It was surprising that a single-pass transmembrane protein like GalT is able to activate heterotrimeric G-proteins that are normally activated by heptahelical receptors. However, studies by others indicate that some single-pass receptors are able to activate heterotrimeric G-proteins due to a G-protein activation motif similar to that in heptahelical receptors (Okamoto et al., 1990; Okamoto et al., 1993; Nishimoto et al., 1993; Wade et al., 1999). The ability of this motif to bind and activate heterotrimeric G-proteins is regulated by serine/threonine phosphorylation (Sun et al., 1995). In this regard, the cytoplasmic domain of surface GalT contains the predicted G-protein activation motif, and peptides corresponding to the cytoplasmic domain are able to bind PTx-sensitive G-protein subunits, whereas scrambled sequences are not (Gong et al., 1995). In Xenopus oocytes expressing GalT on their surface, mutagenesis of the G-protein activation motif in the GalT cytoplasmic domain eliminates G-protein activation in response to ZP3 or anti-GalT IgG (Shi et al., 2001) (Fig. 2C). Recent studies indicate that G-protein activation by the GalT cytoplasmic domain is regulated by serine phosphorylation (unpublished), similar to that reported for other single-pass receptors (Sun et al., 1995).

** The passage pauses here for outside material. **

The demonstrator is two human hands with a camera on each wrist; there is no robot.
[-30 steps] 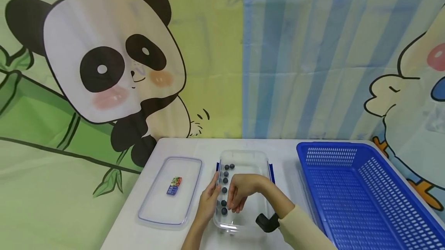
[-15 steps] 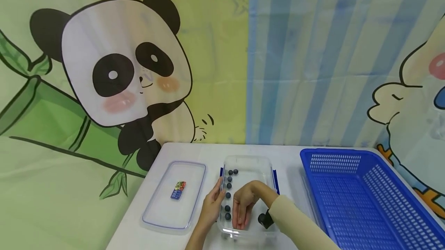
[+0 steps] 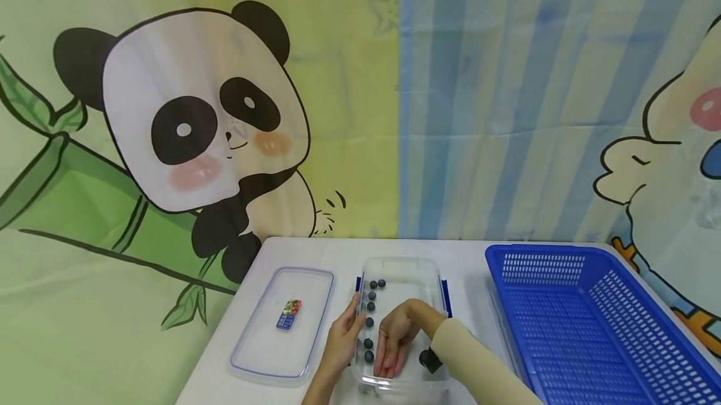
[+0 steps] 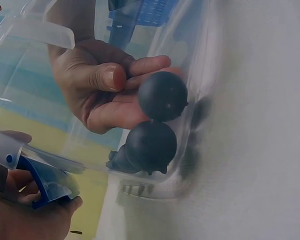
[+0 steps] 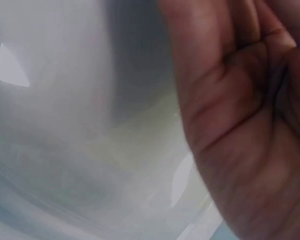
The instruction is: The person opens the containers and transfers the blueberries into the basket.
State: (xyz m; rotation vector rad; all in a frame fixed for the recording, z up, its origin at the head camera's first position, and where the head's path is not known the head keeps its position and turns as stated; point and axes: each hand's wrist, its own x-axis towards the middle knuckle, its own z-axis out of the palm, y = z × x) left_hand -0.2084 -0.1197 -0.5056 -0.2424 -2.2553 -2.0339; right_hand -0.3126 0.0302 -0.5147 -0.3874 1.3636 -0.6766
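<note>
A clear plastic container with blue side latches stands in the middle of the table. Along its left inner side lie several blueberries, mostly in a line. My left hand grips the container's left wall; in the left wrist view it is by the blue latch. Inside the container, my right hand points nearly straight fingers down at the floor near the front end. Through the wall, the left wrist view shows two large blueberries close before those fingers. The right wrist view has only the palm, blurred.
Left of the container lies its clear lid with a coloured label. At the right stands a large blue plastic basket. A printed curtain hangs behind the white table.
My right hand has moved toward the container's front end, its curled fingers straightening downward, then stayed there. The left hand keeps its place on the wall. The head view has tilted slightly.
</note>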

All of these observations clearly indicate that sperm GalT functions as a signal transducing receptor for ZP3. Others have confirmed the participation of GalT during mouse sperm-egg binding (Benau et al., 1990) and GalT has been detected on the surface of all mammalian sperm thus far assayed, including rat, guinea pig, rabbit, equine, bovine, porcine and human (Fayer-Hosken et al., 1991; Larson and Miller, 1997; Huszar et al., 1997) although its role, if any, during sperm-ZP binding in these species remains unknown.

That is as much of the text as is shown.